The NHL All-Star Skills Competition and Settling For Less

The NHL All-Star Skills Competition and Settling For Less by Zoë Hayden

As these things usually go, it felt like an afterthought.  

On January 22, three days before the NHL All-Star Game was set to kick off in San Jose, California with the NHL All-Star Skills Competition, several high-profile members of the US and Canadian women's national teams announced on their Twitter accounts that they would be participating: Kendall Coyne Schofield (Minnesota Whitecaps/NWHL), Brianna Decker (Calgary Inferno/CWHL), Rebecca Johnston (Calgary Inferno/CWHL), and Renata Fast (Toronto Furies/CWHL).  

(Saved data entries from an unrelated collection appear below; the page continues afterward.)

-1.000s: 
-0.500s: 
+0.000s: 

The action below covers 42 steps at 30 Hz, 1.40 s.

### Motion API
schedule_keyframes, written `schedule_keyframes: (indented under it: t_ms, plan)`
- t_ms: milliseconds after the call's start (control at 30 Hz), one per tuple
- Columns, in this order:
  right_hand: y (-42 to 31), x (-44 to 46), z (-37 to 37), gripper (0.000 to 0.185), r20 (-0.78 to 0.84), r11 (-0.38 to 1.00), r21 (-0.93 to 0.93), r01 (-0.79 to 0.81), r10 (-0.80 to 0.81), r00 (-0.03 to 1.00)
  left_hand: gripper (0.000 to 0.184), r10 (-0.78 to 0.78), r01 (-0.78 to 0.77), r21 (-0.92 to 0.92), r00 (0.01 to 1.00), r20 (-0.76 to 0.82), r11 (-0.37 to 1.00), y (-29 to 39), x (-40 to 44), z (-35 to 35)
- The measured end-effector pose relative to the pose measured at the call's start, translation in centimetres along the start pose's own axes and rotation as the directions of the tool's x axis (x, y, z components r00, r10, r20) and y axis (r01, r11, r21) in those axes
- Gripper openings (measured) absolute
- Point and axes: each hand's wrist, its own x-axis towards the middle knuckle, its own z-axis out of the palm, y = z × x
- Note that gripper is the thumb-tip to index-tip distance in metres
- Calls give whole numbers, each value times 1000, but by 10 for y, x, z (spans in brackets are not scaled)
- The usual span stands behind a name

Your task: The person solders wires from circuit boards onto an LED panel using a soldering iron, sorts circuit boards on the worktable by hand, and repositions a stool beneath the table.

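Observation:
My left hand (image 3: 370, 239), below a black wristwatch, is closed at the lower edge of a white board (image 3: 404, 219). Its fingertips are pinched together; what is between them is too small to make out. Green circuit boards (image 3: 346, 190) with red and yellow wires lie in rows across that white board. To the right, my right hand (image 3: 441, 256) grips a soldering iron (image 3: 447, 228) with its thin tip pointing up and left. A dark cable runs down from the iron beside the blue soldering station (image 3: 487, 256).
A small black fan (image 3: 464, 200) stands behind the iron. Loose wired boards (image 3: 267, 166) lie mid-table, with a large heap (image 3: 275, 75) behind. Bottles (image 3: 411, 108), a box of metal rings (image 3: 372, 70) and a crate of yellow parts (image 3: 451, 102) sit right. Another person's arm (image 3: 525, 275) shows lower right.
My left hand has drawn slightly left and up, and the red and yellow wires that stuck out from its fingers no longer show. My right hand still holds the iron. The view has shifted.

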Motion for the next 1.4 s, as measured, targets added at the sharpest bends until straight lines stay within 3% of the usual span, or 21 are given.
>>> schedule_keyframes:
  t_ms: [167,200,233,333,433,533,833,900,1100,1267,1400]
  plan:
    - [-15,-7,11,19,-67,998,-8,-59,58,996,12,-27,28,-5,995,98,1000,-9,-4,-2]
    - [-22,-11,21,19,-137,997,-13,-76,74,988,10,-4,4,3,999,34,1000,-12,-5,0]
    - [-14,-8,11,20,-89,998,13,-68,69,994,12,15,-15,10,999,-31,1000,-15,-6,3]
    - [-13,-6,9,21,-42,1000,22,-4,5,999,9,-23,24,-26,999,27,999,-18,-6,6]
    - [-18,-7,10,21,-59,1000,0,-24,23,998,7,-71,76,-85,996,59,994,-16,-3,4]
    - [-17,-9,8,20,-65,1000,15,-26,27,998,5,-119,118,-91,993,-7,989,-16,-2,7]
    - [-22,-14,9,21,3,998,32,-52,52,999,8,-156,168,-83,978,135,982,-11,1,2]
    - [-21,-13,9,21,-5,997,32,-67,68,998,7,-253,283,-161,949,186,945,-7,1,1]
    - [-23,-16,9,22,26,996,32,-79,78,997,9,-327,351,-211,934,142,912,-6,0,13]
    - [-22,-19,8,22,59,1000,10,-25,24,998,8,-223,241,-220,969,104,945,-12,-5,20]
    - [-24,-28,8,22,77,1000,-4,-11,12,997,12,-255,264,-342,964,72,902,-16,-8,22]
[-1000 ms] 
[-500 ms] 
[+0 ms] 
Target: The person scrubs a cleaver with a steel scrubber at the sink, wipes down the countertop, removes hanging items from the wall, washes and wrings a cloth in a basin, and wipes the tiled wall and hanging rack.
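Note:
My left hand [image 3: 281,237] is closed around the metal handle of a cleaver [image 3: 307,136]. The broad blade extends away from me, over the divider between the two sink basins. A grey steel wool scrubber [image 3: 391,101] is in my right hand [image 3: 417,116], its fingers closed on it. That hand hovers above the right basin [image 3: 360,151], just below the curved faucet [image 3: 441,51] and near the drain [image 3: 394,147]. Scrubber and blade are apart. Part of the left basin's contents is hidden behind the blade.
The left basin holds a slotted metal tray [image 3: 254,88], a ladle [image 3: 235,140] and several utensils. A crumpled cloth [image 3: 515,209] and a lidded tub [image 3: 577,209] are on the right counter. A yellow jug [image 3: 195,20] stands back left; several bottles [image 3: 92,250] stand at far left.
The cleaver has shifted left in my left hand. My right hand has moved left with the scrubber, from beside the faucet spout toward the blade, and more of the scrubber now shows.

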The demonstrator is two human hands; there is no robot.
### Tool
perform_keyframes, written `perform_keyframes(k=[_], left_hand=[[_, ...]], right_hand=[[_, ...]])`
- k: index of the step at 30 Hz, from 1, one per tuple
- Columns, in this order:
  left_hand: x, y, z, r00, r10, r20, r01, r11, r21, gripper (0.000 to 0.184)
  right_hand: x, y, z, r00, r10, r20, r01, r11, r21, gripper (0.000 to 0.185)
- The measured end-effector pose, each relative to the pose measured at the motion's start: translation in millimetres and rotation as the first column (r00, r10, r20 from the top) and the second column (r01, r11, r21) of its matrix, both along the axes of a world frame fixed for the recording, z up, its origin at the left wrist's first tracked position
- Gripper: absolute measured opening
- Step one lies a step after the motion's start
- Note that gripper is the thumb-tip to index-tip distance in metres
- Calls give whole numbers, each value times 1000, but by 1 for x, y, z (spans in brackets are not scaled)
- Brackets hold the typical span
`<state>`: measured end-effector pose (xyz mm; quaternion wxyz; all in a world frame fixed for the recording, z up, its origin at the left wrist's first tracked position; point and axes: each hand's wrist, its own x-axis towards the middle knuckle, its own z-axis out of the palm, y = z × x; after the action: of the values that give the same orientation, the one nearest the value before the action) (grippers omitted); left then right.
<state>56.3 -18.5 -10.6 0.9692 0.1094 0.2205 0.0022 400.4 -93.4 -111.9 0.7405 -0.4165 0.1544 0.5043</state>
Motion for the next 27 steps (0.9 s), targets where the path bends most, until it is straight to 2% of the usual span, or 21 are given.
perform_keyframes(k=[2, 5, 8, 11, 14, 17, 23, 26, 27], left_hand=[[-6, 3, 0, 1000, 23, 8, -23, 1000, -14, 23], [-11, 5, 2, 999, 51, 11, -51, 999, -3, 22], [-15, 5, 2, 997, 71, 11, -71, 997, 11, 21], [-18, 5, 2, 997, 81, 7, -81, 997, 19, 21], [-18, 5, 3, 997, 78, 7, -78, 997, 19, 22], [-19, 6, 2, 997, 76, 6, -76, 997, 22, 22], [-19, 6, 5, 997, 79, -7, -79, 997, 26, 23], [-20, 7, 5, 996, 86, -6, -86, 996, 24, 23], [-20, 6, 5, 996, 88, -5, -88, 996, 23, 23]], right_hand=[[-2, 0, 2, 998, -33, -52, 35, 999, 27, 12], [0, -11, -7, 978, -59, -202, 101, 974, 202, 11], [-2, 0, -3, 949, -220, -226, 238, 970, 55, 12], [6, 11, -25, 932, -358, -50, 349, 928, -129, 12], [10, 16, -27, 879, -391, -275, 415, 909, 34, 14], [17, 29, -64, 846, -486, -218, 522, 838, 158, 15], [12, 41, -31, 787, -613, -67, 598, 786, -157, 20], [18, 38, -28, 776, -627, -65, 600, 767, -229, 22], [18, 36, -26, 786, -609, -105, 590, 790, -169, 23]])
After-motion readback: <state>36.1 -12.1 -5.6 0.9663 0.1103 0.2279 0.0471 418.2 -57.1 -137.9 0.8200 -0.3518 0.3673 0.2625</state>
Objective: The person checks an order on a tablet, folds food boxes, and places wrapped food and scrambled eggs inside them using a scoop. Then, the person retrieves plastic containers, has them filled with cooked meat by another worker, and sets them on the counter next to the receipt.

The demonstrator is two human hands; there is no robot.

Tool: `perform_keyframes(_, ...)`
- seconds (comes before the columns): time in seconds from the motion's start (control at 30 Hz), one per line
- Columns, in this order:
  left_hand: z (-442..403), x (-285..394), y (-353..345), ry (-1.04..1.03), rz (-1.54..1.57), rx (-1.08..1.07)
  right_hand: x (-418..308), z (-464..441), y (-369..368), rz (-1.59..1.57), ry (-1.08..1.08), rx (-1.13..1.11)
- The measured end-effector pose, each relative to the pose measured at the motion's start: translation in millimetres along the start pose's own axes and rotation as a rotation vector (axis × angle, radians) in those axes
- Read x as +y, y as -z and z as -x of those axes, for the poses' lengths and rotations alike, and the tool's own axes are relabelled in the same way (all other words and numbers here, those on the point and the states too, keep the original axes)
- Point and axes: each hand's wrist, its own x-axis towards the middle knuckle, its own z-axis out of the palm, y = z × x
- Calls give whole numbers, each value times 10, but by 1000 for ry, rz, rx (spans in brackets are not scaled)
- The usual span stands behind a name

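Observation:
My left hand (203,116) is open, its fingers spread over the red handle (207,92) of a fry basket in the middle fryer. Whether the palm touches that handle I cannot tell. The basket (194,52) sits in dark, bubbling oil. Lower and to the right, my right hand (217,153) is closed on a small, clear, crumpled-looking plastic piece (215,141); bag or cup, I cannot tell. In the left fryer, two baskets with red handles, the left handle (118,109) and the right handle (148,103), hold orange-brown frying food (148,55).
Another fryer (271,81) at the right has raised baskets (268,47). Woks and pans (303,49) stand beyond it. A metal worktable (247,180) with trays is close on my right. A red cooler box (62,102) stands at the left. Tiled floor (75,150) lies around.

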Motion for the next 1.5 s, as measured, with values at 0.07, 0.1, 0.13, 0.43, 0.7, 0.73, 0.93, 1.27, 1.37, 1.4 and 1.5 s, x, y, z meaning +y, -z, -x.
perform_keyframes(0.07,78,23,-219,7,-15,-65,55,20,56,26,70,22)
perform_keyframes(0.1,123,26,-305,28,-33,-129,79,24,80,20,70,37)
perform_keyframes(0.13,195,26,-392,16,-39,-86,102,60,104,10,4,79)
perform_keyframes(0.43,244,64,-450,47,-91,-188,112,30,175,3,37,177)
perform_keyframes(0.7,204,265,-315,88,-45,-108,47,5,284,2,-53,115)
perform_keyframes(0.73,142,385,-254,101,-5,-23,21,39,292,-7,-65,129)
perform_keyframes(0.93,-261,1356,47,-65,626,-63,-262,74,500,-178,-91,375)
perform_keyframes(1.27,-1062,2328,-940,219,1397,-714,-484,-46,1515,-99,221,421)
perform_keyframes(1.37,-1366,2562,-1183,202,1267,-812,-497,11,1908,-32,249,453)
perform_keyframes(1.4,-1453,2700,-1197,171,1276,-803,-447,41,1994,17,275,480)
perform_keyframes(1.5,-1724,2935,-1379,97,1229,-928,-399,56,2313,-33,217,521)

Notably, the NHL did not generate any original social media publicity about this matter, merely retweeting the players' announcements on their own accounts. This has happened before when the NHL has included the women's leagues in their marquee events, notably in the Outdoor Women's Classic in 2016.  Tweets (which are an easy, fast, and free way for the NHL to reach its 6.16 million followers) were not leveraged to promote the women's game – and that was just at the outset.  It was later clarified by USA Hockey that the players would be participating as "special guests", rather than actual participants in the skills competition.

Beyond the failures to promote the game in a traditional context, the inclusion of women for a second straight year in the NHL All-Star Skills Competition raises the same old concerns about gender representation and resource parity in sports in an increasingly high-profile setting.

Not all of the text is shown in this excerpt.